Саши поджимает губы.
— Ну а мне ты доверяешь?
Я киваю.
— Тогда я ручаюсь за Рори. Встретимся в пятницу вечером? Попозднее?
Я не трусиха, но мне совсем не улыбается мысль тащиться по темноте в город.
— Я подумала, может быть, мы можем завтра встретиться у Рори?
Саши чопорно улыбается миссис Колльер и Розе, которые как раз входят в дверь.
— Миссис Эллиот уволила Элизабет, а новая горничная — сплетница. Мы, конечно, от нее избавимся, но на это может уйти несколько дней. Если ты хочешь подождать…
— Нет. — Я не могу допустить, чтобы произошел еще один инцидент, и не могу даже помыслить о том, чтобы начать избегать Финна. — Чем скорее, тем лучше.
— Мы можем встретиться где-нибудь у тебя в имении. Если, конечно, ты не боишься выходить, когда темно, — ухмыляется Саши.
Я не могу больше полагаться на безопасность розария; только не сейчас, когда Елена бродит повсюду, словно жаждущий крови упырь. Но есть еще одно место.

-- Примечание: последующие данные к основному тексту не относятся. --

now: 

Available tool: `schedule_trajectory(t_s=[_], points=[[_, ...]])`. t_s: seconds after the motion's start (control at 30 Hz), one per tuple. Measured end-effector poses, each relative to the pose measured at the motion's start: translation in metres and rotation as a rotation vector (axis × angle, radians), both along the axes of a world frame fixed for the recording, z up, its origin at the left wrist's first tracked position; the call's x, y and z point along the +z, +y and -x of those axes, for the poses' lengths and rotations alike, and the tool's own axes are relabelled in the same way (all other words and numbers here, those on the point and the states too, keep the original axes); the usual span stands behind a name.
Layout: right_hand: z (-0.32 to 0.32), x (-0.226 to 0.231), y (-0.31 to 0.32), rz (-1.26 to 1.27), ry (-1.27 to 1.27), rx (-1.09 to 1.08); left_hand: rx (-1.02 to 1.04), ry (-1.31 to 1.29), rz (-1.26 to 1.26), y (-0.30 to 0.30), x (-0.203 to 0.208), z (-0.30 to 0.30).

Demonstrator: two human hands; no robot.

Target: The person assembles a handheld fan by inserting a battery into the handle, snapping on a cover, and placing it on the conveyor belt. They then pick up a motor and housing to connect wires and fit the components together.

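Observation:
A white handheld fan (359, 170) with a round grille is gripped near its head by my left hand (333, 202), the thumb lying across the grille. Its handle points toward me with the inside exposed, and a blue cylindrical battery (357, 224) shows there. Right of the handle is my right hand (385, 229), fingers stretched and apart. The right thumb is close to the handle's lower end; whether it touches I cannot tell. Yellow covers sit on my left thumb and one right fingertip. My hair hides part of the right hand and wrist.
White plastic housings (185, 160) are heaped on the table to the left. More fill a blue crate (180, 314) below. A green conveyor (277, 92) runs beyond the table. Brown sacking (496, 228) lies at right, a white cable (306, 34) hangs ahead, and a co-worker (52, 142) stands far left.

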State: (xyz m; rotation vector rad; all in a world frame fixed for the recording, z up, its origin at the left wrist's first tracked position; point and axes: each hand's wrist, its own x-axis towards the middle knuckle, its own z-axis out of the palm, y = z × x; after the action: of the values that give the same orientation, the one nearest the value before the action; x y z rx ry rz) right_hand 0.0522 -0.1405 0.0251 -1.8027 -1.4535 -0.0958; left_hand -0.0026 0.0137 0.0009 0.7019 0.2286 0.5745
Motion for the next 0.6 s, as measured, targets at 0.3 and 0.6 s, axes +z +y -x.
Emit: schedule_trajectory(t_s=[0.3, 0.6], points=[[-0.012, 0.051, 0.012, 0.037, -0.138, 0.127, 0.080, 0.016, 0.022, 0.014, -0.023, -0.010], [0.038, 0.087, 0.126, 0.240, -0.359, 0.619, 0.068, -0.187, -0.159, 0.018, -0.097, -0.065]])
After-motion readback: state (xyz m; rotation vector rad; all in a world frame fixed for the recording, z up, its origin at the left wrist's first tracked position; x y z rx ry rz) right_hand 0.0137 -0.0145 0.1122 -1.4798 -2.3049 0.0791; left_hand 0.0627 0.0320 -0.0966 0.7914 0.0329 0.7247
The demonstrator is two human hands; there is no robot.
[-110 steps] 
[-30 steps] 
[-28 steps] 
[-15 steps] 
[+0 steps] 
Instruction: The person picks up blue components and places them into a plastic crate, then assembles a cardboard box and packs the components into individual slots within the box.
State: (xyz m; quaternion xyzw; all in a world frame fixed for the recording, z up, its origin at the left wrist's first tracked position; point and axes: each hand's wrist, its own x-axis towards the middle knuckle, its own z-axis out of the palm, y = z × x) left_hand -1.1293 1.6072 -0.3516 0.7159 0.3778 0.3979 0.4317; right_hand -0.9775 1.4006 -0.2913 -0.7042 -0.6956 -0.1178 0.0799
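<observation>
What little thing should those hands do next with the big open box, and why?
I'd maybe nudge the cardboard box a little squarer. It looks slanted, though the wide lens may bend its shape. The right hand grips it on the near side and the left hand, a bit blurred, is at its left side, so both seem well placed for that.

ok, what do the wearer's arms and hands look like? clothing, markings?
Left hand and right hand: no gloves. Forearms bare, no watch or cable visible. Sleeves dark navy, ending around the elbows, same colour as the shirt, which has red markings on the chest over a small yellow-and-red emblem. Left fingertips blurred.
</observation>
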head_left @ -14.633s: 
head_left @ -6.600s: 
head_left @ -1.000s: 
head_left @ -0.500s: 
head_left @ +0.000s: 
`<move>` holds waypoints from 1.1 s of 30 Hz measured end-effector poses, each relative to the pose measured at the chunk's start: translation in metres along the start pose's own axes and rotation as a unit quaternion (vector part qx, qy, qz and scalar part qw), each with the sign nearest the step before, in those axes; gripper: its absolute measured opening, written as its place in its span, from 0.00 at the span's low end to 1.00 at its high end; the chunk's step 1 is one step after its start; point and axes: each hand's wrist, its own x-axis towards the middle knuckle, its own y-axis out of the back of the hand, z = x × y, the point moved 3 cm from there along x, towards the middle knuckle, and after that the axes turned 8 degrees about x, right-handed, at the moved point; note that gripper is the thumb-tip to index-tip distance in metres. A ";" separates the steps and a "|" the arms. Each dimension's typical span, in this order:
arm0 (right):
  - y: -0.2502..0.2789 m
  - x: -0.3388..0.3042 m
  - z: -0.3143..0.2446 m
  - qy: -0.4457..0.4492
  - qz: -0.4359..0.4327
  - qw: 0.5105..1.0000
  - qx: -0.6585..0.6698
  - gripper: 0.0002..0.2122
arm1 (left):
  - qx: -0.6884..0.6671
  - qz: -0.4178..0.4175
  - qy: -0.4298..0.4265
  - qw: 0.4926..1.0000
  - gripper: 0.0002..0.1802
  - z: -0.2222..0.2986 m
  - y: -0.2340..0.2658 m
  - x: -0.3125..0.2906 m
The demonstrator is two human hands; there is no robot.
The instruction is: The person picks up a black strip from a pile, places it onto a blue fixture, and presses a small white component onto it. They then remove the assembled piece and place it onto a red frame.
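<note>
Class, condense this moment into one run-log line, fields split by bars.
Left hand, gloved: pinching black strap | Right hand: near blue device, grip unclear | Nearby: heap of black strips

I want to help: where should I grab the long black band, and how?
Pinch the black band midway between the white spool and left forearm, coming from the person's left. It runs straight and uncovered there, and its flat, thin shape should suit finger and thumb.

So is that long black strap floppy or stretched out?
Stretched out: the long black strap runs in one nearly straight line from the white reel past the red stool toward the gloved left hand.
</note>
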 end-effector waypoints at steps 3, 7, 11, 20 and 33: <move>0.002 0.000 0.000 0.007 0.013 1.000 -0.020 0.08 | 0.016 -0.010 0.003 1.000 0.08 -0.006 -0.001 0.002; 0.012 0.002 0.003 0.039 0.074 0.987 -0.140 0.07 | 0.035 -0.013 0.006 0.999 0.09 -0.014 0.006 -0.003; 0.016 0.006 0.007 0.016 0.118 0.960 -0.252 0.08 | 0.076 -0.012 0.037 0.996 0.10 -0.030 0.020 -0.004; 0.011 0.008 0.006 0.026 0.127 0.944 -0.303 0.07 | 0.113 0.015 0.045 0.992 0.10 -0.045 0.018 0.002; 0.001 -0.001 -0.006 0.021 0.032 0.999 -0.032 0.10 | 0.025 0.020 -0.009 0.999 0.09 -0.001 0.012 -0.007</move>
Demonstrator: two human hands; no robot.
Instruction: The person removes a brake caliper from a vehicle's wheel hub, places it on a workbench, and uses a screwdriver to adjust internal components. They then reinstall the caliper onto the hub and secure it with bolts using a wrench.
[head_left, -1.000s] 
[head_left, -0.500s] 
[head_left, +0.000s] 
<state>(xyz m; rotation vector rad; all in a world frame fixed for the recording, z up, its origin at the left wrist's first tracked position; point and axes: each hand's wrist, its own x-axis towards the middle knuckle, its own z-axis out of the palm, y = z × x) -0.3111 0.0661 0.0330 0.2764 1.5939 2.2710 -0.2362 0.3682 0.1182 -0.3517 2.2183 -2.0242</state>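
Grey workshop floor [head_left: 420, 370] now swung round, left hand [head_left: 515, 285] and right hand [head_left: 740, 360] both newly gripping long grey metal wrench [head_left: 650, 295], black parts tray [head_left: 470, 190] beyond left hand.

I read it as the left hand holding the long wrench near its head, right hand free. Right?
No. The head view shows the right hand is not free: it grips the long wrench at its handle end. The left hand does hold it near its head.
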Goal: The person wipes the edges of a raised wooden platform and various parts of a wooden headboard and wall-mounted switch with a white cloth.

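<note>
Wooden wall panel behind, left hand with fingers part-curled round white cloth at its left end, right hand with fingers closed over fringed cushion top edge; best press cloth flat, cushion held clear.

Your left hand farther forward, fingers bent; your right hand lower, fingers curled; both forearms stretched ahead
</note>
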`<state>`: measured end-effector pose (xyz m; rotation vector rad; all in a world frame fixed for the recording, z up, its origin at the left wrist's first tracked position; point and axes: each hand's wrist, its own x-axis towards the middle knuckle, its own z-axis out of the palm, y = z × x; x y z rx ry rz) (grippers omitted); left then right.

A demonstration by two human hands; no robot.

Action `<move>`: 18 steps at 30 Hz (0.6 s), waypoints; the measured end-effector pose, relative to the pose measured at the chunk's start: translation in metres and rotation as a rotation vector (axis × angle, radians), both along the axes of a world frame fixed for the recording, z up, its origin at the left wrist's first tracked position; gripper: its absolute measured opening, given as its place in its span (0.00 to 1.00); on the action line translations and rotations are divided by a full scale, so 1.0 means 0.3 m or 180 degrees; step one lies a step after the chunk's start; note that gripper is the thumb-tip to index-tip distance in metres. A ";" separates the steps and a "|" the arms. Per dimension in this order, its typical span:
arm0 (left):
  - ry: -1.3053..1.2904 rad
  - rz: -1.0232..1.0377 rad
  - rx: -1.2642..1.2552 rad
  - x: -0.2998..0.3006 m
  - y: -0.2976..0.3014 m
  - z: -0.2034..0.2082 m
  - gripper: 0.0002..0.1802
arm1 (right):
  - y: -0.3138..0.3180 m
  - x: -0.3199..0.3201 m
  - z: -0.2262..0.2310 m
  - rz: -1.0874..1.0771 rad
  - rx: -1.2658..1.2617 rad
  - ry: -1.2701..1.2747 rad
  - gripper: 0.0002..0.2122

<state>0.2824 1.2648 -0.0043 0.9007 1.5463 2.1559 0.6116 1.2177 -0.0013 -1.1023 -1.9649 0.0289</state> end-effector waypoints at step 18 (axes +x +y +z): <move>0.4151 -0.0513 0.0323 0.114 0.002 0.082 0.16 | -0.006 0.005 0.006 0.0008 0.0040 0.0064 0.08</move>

Я предпочла бы не появляться там даже при свете дня, но разве у меня есть выбор?
— На дальней стороне пруда есть кладбище; встречаемся там в пятницу ночью. Если вы пойдете полями, из дома никто вас не увидит.
Губы Саши подергиваются:
— В ведьминский час на кладбище. Идеально для первого шабаша нашего маленького ковена.[8]
Спустя полчаса я умираю от скуки в обществе Розы Колльер. Она вставляет в каждое предложение слово «дорогая»; так миссис Ишида именует все «прелестным» — мое платье, тыквенные булочки Тэсс, обои на стенах гостиной. Довольно скоро нам не остается ничего иного, кроме как обмениваться глубокомысленными замечаниями о погоде. Какой дивный сегодня день, настоящее бабье лето, такой октябрь в диковинку для Новой Англии; я никогда не видела такого синего неба; о да, как замечательно, что наряду с чаем мы подали и лимонад.
Я созерцаю полет одинокой осенней мухи, бьющейся в оконное стекло, когда Роза издает какой-то неодобрительный звук:
— Разве она не должна доставлять свой товар через черный ход?
В дверном проеме появляется Марианна Беластра. Видно, что ей, как и предсказывала Саши, очень неуютно. На ней старомодное рыжее платье с высоким воротом, турнюром и прямыми рукавами, цвет и фасон которого совершенно не идут ни к ее лицу, ни к фигуре.
— Поглядите, она привела своего гадкого утенка. Мама говорит, что этот ребенок растет как трава. Как не стыдно тащить ее на люди с голыми лодыжками! Какая мать до такого додумается? Но, видно, миссис Беластра нет дела ни до чего, кроме ее книг.
Голос Розы так и сочится притворной жалостью. Она явно ждет, что я отвечу ей в той же манере, но мое сердце сжимается при виде неловко жмущейся к матери Клары, одетой в слишком короткий для нее и слишком детский коричневый сарафанчик.